Outro fenômeno, hoje presente de forma colossal, herdado da era Andreazza – o que não quer dizer que tenha sido inventado no período, porém profissionalizado –, é a relação entre empreiteiras e governos (legislativo, executivo e, desconfio, judiciário), que é parte da corrupção sistêmica e, praticamente, crônica, que envolve todo o ramo das obras públicas. E, arrisco dizer, esse ponto é um dos mais problemáticos e que mais dificuldades traz para a construção de ferrovias no país. O poder alcançado por grandes empreiteiras, como vimos revelado de forma impactante pelas matérias da Operação Lava Jato [sic], trouxe a consequência dos atrasos programados dentro das obras e, até mesmo, projetos feitos para tornar a operação ferroviária inadequada, como os próprios dados técnicos da VALEC sobre a Ferrovia Norte-Sul revelam em relatório.
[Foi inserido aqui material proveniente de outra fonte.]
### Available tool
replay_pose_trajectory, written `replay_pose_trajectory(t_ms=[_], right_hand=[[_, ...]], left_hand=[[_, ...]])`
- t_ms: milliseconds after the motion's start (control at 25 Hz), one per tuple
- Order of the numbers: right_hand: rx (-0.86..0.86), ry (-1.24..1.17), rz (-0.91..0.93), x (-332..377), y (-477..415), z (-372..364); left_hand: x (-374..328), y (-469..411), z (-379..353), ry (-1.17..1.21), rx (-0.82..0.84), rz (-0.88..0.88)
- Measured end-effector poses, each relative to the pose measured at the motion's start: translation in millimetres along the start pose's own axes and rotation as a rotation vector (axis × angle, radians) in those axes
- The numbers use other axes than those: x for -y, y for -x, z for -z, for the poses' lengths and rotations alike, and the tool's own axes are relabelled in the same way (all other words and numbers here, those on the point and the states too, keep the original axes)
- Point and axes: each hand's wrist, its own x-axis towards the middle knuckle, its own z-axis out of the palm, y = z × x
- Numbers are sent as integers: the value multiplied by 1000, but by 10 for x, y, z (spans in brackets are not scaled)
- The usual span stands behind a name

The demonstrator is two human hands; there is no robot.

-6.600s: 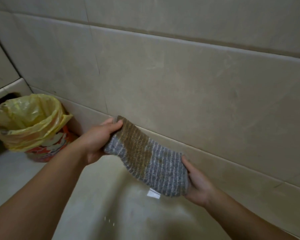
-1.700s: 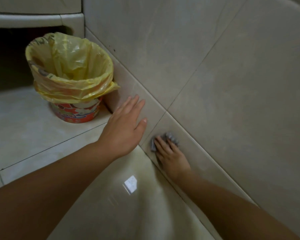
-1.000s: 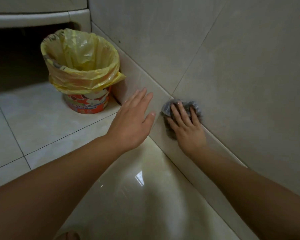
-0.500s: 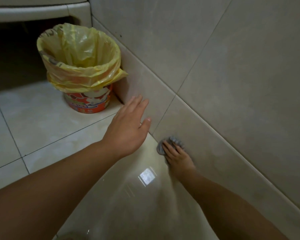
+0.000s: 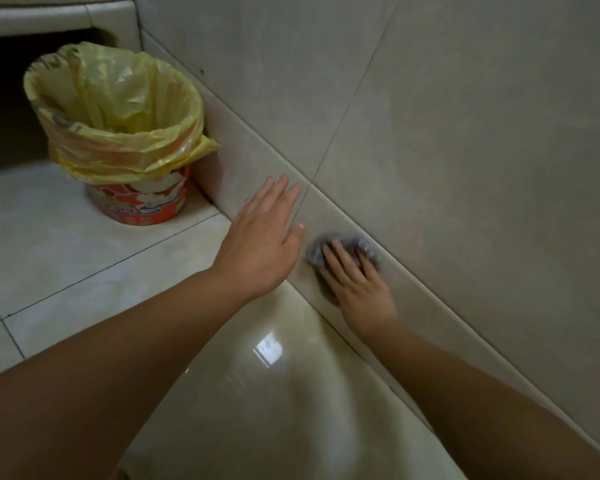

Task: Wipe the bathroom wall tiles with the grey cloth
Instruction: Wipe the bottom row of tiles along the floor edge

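Grey cloth [image 5: 356, 242] pinned flat to low wall tile under right hand [image 5: 359, 289]

Cloth is bunched and slightly blurred. It sits on the lowest strip of wall tiles [image 5: 465, 140], just above the joint with the floor [image 5: 66, 258]. Only its edges show, past the fingertips and at the left side of the hand. Right hand lies palm-down over it with fingers [image 5: 340, 258] straight and a little spread, pressing it to the tile; no curl round it.

Left hand [image 5: 260, 244] is just beside, to the left, with fingers straight and close together and the thumb out toward the cloth. Palm faces the same tile strip; cannot tell if it touches. Both forearms are bare.

Further left, a bin [image 5: 136, 206] with a red-orange printed body stands on the floor against the wall corner, lined with a yellow bag [image 5: 118, 109] folded over its rim. Pale ledge [image 5: 49, 15] runs above it, dark gap beneath. Glossy floor shows a bright glare patch [image 5: 267, 349] between the arms.
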Motion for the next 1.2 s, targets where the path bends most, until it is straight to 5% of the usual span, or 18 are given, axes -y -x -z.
replay_pose_trajectory(t_ms=[160,440,720,960,1200], right_hand=[[21,-14,91,-62,814,-137],[-122,-13,-121,-304,0,325],[-61,-11,-52,-399,1331,109],[-181,-15,-131,-199,311,164],[219,77,168,465,203,-499]], left_hand=[[10,50,8,4,14,6],[-185,66,-40,17,8,-13],[-266,129,-104,12,41,-71],[-210,240,-114,-32,87,-100],[-3,286,-107,-94,115,-66]])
Raio mínimo de 230m (da Estrada de Ferro Carajás é 800m e da Ferrovia do Aço 900m - do TGV francês é de 7200m, só a título de ilustração); 32t brutas/eixo (novos vagões da EFC e da MRS já trabalham com 37,5t/eixo). Em português: a Ferrovia Norte-Sul já nasce tecnicamente obsoleta, com grandes limitações de velocidade e peso de cargas. Só o raio de curva, que é um dos fatores importantes para o limite de velocidade, está em padrões da segunda metade do século XIX.
Voltando à FdA, digo que ela serve como paradigma do assunto pelo fato de reunir todas as características que tornam a construção de ferrovias no Brasil contemporâneo um desafio que beira o impossível.
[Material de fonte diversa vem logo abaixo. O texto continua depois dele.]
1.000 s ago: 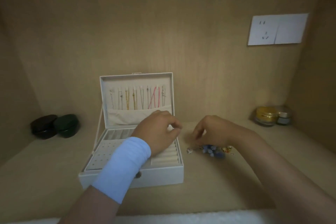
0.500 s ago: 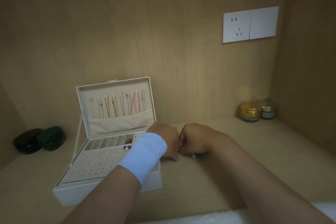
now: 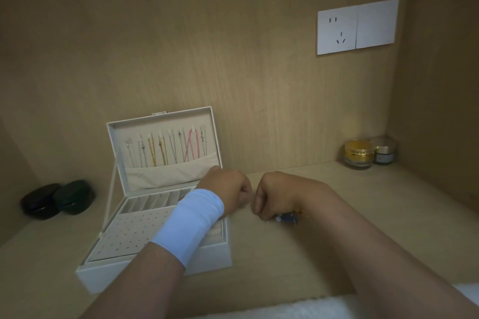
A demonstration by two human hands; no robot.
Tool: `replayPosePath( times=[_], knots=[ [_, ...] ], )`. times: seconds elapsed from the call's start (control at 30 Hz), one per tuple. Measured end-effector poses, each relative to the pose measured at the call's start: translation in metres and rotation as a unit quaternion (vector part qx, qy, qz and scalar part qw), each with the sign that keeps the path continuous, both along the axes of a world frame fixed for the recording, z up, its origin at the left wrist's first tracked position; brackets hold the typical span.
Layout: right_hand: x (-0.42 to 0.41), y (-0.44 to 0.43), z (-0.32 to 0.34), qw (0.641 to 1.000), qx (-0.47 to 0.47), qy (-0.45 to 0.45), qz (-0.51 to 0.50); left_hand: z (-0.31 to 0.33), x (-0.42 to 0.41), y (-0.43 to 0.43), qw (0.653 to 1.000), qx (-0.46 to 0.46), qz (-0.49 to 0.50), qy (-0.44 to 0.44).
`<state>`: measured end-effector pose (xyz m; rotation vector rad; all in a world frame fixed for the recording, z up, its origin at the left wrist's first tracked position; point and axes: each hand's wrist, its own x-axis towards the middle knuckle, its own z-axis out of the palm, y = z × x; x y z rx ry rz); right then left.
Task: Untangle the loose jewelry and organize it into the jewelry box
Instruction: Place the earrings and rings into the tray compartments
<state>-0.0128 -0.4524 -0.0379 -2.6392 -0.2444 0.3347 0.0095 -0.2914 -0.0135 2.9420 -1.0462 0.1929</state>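
The white jewelry box [image 3: 155,276] stands open at the left, several chains [image 3: 166,151] hanging inside its raised lid, a perforated earring panel [image 3: 129,233] in front. A small heap of loose jewelry [image 3: 288,218], blue and gold bits, lies on the shelf just right of the box. My right hand [image 3: 277,193] sits over the heap with its fingers curled down onto it. My left hand [image 3: 228,190], a white band on its wrist, has curled fingers meeting the right hand's fingertips above the box's right edge. What they pinch between them is hidden.
Two dark round cases [image 3: 57,201] sit at the far left. A gold-lidded jar [image 3: 359,154] and a silver-lidded jar [image 3: 385,150] stand in the back right corner. A white wall socket [image 3: 357,26] is on the back panel. White fabric [image 3: 285,308] lines the front edge.
My left hand left the box's ring rolls and moved right to meet the right hand at the heap. The view swung right, so the box sits further left.
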Motion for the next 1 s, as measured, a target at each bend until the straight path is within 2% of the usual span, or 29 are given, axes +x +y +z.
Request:
replayPosePath(
  times=[0.07, 0.13, 0.3, 0.37, 0.43, 0.47, 0.57, 0.6, 0.7, 0.77, 0.9, 1.0],
  knots=[
    [0.000, -0.001, 0.000, 1.000, 0.017, 0.011, -0.002, 0.003, 0.001, 0.007, 0.997, -0.069, 0.003, 0.026],
    [-0.002, -0.002, 0.003, 0.998, 0.054, 0.013, -0.005, 0.001, 0.005, 0.016, 0.979, -0.189, 0.009, 0.080],
    [-0.005, -0.002, 0.018, 0.980, 0.188, -0.067, -0.030, 0.008, 0.001, 0.039, 0.883, -0.426, 0.003, 0.196],
    [-0.007, 0.003, 0.023, 0.957, 0.280, -0.059, -0.041, 0.011, -0.001, 0.053, 0.853, -0.472, 0.011, 0.224],
    [-0.011, 0.012, 0.029, 0.936, 0.342, -0.066, -0.045, 0.012, 0.000, 0.068, 0.847, -0.479, 0.028, 0.230],
    [-0.013, 0.018, 0.032, 0.929, 0.359, -0.074, -0.046, 0.013, -0.001, 0.076, 0.833, -0.495, 0.033, 0.247],
    [-0.016, 0.039, 0.036, 0.915, 0.386, -0.102, -0.053, 0.019, -0.004, 0.103, 0.754, -0.565, 0.039, 0.332],
    [-0.018, 0.047, 0.037, 0.914, 0.387, -0.109, -0.054, 0.022, -0.005, 0.113, 0.748, -0.569, 0.043, 0.338],
    [-0.017, 0.068, 0.035, 0.914, 0.384, -0.126, -0.033, 0.022, -0.003, 0.143, 0.810, -0.531, 0.085, 0.235],
    [-0.013, 0.082, 0.035, 0.918, 0.367, -0.149, -0.024, 0.017, 0.001, 0.157, 0.825, -0.525, 0.109, 0.179],
    [0.006, 0.112, 0.038, 0.934, 0.310, -0.176, -0.032, 0.001, 0.012, 0.171, 0.888, -0.424, 0.133, 0.120],
    [0.023, 0.132, 0.037, 0.955, 0.219, -0.199, -0.035, -0.007, 0.018, 0.172, 0.907, -0.392, 0.112, 0.108]
  ],
)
Desvio de verbas, desvio de mercadorias, superfaturamento, chantagem de construtoras, subutilização etc.
Para não me estender mais, termino por aqui. Em breve, retorno para continuar levantando outros pontos do mesmo grande problema. Ainda não respondi à questão sobre o transporte de passageiros, e esta merece um texto aparte.
[i] Não estou aqui diminuindo a importância dos veículos rodoviários, que fique claro, para a dinâmica dos meios de transportes em seu conjunto.
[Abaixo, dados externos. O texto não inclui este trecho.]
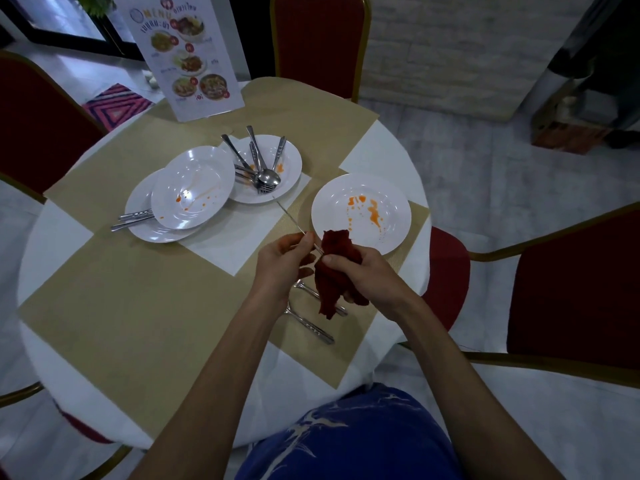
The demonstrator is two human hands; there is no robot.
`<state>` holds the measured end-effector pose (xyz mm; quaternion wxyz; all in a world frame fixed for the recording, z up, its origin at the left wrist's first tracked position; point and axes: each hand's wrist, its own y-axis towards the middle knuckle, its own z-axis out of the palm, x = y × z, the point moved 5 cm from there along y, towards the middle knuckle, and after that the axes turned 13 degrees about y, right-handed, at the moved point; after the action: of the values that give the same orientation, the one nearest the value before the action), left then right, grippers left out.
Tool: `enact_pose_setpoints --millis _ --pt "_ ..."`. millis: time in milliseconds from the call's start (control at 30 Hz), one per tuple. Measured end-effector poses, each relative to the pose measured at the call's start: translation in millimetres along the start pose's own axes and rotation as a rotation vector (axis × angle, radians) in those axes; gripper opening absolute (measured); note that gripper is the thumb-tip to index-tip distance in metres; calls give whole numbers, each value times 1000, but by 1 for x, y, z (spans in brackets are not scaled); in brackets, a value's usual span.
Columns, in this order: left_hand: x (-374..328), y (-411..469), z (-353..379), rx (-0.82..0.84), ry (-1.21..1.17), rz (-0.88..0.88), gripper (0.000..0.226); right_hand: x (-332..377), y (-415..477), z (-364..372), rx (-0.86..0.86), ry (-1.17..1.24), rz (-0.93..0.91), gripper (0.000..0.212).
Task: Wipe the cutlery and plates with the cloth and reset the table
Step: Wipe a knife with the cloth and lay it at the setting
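Observation:
My left hand (282,263) pinches a thin piece of cutlery (289,216) whose handle points up and away toward the plates. My right hand (360,275) grips a dark red cloth (334,271) wrapped around the near end of that piece. Two pieces of cutlery (311,325) lie on the mat just below my hands. A white plate (391,199) with orange sauce stains sits to the right. A stained plate (207,174) is stacked on another (145,223) at the left. Behind it a plate (292,168) holds several spoons and forks (259,168).
Round table with white cloth and tan mats (138,306). A standing menu card (188,53) is at the far side. Red chairs stand at the left (41,126), far side (318,39) and right (571,292). Cutlery handles (133,218) stick out from under the left stack.

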<state>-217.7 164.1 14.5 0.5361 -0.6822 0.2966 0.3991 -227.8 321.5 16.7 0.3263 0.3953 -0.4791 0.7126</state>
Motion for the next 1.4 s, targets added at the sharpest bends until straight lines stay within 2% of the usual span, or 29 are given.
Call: enact_pose_setpoints --millis 100,200,300,400,467,533,700,933,1067,1267,1333,1400 --pt "4 10 -11 -117 -30 -33 19 -3 1 -20 -29 10 47 13" --pt "13 24 -24 -215 -54 -77 20 -6 -2 -56 -173 -6 63 12" --pt "29 39 -22 -244 38 -120 22 -5 -6 -87 -361 2 70 17" --pt "43 50 -5 -247 112 -178 18 -2 -4 -98 -447 34 52 19" --pt "53 61 4 -268 172 -209 18 1 0 -99 -461 43 30 18" --pt "61 75 11 -277 284 -231 27 3 3 -100 -463 26 26 16" --pt "72 95 22 -262 387 -303 21 0 6 -107 -474 6 28 13" --pt "76 91 34 -217 483 -263 17 -14 13 -119 -502 89 71 20" --pt "91 105 31 -204 596 -211 38 -15 19 -117 -482 100 86 20" --pt "136 144 29 -198 700 -227 65 -13 25 -110 -447 108 88 19" --pt "135 145 29 -189 667 -235 61 -14 25 -108 -443 104 89 19" --pt "109 123 28 -192 653 -249 46 -13 26 -107 -432 100 92 19"
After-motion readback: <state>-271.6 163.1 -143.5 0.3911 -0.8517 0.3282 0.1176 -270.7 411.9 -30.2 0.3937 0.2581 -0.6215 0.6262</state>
[ii] O fator “rampa” em ferrovias é um dado importantíssimo e se calcula em porcentagem, que é a relação entre comprimento e altura; por exemplo, uma rampa de 2% indica que a cada 100 metros de via sobe-se 2 metros. Quanto menor essa porcentagem, mais “plana” é a via.
[iii] O fator “raio mínimo” se refere à amplitude das curvas, quer dizer que quanto menor o raio, mais fechada é a curva.
[1] Ver BAPTISTA, José Luiz. “O surto ferroviário e seu desenvolvimento” In: Separata dos “Anais” do Terceiro congresso de História Nacional (VI Volume), publicação do Instituto Histórico. Rio de Janeiro: Imprensa Nacional, 1942, pp.430-586; SUMMERHILL, William. Order Against Progress: government, foreign investment, and railroads in Brazil, 1854-1913. Stanford, CA: Stanford University Press, 2003; LAMOUNIER, Maria Lúcia. Ferrovias e Mercado de Trabalho no Brasil do Século XIX. São Paulo: EDUSP, 2012; EL-KAREH, Almir Chaiban. Filha Branca de Mãe Preta: A Companhia da Estrada de Ferro D. Pedro II, 1855-1865. Petrópolis, RJ: Vozes, 1982; SANTOS, Welber. A Estrada de Ferro Oeste de Minas: São João del-Rei (1877-1898). 2009. Dissertação de Mestrado. Instituto de Ciências Humanas e Sociais/UFOP, Mariana, MG.
[2] Ver MATOS, Ilmar Rohloff de. O Tempo Saquarema. São Paulo: HUCITEC; Brasília: INL, 1987.
[3] Ver op.cit. LAMOUNIER, 2012; SOUZA, Robério. Trabalhadores nos Trilhos: imigrantes e nacionais livres, libertos e escravos na construção da primeira ferrovia baiana (1858-1865). Campinas, SP: Ed. Unicamp, 2015.